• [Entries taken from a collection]
....

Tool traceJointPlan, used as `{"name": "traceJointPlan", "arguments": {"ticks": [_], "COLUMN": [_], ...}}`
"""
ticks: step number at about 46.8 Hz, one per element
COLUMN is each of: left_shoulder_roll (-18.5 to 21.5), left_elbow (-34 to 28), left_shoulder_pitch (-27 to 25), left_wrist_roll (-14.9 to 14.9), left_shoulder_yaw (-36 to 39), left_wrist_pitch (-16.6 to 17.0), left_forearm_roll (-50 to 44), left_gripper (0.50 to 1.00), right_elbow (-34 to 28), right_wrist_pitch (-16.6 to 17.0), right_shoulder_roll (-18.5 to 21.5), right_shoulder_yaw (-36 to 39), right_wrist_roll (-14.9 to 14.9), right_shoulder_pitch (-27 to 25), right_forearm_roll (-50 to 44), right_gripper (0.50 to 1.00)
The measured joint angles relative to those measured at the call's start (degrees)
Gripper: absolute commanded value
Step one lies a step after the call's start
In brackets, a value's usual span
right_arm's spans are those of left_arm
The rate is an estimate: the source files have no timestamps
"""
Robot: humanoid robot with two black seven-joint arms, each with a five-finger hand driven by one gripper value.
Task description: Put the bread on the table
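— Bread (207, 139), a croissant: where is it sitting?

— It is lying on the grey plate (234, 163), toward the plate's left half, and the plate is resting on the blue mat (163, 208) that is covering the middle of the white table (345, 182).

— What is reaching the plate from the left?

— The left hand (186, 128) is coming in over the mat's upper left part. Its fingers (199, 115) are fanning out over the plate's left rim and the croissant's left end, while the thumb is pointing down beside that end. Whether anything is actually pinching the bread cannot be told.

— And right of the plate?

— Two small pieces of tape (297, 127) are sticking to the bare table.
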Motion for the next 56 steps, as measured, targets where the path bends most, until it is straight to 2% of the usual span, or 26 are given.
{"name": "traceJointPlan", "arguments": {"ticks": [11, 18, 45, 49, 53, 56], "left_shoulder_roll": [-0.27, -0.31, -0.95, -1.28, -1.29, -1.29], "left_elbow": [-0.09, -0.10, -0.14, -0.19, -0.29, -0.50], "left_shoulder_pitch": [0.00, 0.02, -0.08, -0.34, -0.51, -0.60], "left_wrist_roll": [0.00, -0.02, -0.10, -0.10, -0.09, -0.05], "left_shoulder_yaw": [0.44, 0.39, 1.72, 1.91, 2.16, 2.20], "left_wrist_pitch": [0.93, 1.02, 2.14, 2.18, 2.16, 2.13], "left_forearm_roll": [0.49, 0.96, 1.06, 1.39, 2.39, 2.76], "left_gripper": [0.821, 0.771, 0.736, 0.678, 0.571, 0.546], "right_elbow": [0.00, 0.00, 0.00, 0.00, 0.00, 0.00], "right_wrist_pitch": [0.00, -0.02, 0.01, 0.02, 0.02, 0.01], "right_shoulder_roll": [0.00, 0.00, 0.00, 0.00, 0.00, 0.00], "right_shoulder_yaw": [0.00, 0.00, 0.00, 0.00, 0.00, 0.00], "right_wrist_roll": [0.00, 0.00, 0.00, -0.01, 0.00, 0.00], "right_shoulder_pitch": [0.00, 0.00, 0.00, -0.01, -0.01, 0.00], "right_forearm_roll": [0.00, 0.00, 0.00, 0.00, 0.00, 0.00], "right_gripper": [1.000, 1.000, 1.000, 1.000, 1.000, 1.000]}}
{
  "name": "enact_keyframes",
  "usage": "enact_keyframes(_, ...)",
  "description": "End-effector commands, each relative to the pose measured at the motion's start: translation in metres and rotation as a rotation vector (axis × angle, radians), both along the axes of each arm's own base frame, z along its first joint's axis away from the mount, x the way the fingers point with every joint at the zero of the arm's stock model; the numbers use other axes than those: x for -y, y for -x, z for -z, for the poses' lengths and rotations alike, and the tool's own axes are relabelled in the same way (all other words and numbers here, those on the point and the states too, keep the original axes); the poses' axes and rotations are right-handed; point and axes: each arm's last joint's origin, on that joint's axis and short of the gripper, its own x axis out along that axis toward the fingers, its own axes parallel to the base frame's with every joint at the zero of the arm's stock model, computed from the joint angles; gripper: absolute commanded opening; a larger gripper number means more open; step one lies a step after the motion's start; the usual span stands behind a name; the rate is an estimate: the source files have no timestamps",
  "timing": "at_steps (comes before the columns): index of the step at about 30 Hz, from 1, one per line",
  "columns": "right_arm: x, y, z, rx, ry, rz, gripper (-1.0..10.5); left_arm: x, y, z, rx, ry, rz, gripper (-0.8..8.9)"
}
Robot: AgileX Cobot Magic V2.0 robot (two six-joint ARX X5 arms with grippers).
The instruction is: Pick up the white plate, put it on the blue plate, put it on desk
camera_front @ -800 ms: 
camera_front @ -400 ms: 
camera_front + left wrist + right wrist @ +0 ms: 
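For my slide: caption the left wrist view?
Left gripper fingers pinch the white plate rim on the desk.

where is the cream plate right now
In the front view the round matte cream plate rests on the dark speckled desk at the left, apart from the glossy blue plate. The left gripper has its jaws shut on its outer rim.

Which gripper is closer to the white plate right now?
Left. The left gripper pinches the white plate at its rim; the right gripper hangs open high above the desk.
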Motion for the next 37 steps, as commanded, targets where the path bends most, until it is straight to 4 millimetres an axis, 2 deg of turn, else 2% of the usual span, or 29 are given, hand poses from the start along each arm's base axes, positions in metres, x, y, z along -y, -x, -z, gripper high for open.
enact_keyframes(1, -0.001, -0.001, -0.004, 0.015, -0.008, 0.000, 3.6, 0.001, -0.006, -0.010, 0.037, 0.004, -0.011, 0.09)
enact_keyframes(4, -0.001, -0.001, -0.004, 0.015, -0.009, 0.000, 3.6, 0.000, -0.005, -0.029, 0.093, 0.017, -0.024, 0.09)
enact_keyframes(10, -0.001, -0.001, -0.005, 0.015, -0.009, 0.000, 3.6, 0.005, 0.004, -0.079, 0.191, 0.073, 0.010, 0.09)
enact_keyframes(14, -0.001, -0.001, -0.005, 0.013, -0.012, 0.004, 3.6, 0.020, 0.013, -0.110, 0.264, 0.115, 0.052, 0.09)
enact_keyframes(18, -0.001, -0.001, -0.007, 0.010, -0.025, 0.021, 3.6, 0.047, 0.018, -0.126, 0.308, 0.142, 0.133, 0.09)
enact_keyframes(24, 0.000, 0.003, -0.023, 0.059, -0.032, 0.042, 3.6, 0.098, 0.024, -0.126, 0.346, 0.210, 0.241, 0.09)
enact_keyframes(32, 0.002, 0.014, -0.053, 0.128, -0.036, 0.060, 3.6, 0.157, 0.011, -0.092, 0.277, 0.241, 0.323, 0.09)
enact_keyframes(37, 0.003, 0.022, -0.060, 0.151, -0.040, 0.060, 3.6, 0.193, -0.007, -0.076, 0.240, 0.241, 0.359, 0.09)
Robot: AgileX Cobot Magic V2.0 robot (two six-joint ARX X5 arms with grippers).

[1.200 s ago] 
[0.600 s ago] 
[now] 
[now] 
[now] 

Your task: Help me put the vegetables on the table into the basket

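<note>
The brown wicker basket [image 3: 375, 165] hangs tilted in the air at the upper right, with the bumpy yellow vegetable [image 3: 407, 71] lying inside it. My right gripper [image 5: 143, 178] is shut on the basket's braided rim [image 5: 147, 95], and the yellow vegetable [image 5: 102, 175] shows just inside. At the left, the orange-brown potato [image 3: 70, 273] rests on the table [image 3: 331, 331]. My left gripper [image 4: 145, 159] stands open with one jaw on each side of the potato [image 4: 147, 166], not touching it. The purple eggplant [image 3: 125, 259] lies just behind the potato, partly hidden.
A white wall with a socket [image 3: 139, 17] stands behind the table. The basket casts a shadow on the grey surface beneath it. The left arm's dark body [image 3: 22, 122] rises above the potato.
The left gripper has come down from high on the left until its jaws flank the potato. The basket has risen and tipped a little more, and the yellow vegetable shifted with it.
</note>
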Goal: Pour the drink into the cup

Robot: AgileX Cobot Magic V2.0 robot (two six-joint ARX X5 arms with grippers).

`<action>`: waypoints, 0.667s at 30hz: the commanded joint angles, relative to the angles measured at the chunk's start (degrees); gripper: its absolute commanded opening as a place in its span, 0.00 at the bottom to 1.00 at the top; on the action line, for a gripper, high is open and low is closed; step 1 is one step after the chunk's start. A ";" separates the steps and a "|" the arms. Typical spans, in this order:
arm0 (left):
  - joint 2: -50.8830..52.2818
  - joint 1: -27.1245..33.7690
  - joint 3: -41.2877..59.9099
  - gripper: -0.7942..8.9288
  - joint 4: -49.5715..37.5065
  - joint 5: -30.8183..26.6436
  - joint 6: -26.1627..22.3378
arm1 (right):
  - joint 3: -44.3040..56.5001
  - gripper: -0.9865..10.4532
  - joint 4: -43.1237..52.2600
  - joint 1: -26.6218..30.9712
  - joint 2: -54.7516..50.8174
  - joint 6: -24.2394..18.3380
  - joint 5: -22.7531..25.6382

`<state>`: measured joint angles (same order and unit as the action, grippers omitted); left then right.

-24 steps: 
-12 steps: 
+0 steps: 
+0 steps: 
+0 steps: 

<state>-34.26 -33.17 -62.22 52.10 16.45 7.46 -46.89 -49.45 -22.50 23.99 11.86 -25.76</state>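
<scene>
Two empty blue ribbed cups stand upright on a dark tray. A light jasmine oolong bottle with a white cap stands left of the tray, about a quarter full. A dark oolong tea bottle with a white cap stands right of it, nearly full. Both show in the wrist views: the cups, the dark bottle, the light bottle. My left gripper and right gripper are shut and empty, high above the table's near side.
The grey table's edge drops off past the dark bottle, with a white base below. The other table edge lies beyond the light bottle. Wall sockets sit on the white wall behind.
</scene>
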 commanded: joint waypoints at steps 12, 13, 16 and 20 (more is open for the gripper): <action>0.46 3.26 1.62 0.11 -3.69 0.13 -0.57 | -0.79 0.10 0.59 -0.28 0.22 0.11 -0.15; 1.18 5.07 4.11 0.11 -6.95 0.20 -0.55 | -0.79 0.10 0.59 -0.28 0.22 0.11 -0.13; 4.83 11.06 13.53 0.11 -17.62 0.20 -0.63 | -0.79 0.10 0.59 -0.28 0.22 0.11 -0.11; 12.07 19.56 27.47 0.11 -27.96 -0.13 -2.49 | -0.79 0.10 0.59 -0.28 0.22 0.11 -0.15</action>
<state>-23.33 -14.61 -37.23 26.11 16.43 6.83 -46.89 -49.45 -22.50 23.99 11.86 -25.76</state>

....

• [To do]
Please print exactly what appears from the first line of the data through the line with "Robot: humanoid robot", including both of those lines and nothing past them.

• [Task solution]
Tool traceJointPlan, used as `{"name": "traceJointPlan", "arguments": {"ticks": [_], "COLUMN": [_], ...}}`
"""
ticks: step number at about 46.8 Hz, one per element
COLUMN is each of: left_shoulder_roll (-18.5 to 21.5), left_elbow (-34 to 28), left_shoulder_pitch (-27 to 25), left_wrist_roll (-14.9 to 14.9), left_shoulder_yaw (-36 to 39), left_wrist_pitch (-16.6 to 17.0), left_forearm_roll (-50 to 44), left_gripper (0.50 to 1.00), right_elbow (-34 to 28), right_wrist_pitch (-16.6 to 17.0), right_shoulder_roll (-18.5 to 21.5), right_shoulder_yaw (-36 to 39), right_wrist_roll (-14.9 to 14.9), right_shoulder_pitch (-27 to 25), right_forearm_roll (-50 to 44), right_gripper (0.50 to 1.00)
The measured joint angles relative to those measured at the call's start (degrees)
Gripper: absolute commanded value
Step one lies a step after the call's start
In brackets, a value's usual span
right_arm's spans are those of left_arm
The rate is an estimate: the source files have no timestamps
"""
Robot: humanoid robot with two black seven-joint arms, each with a five-finger hand driven by one gripper value.

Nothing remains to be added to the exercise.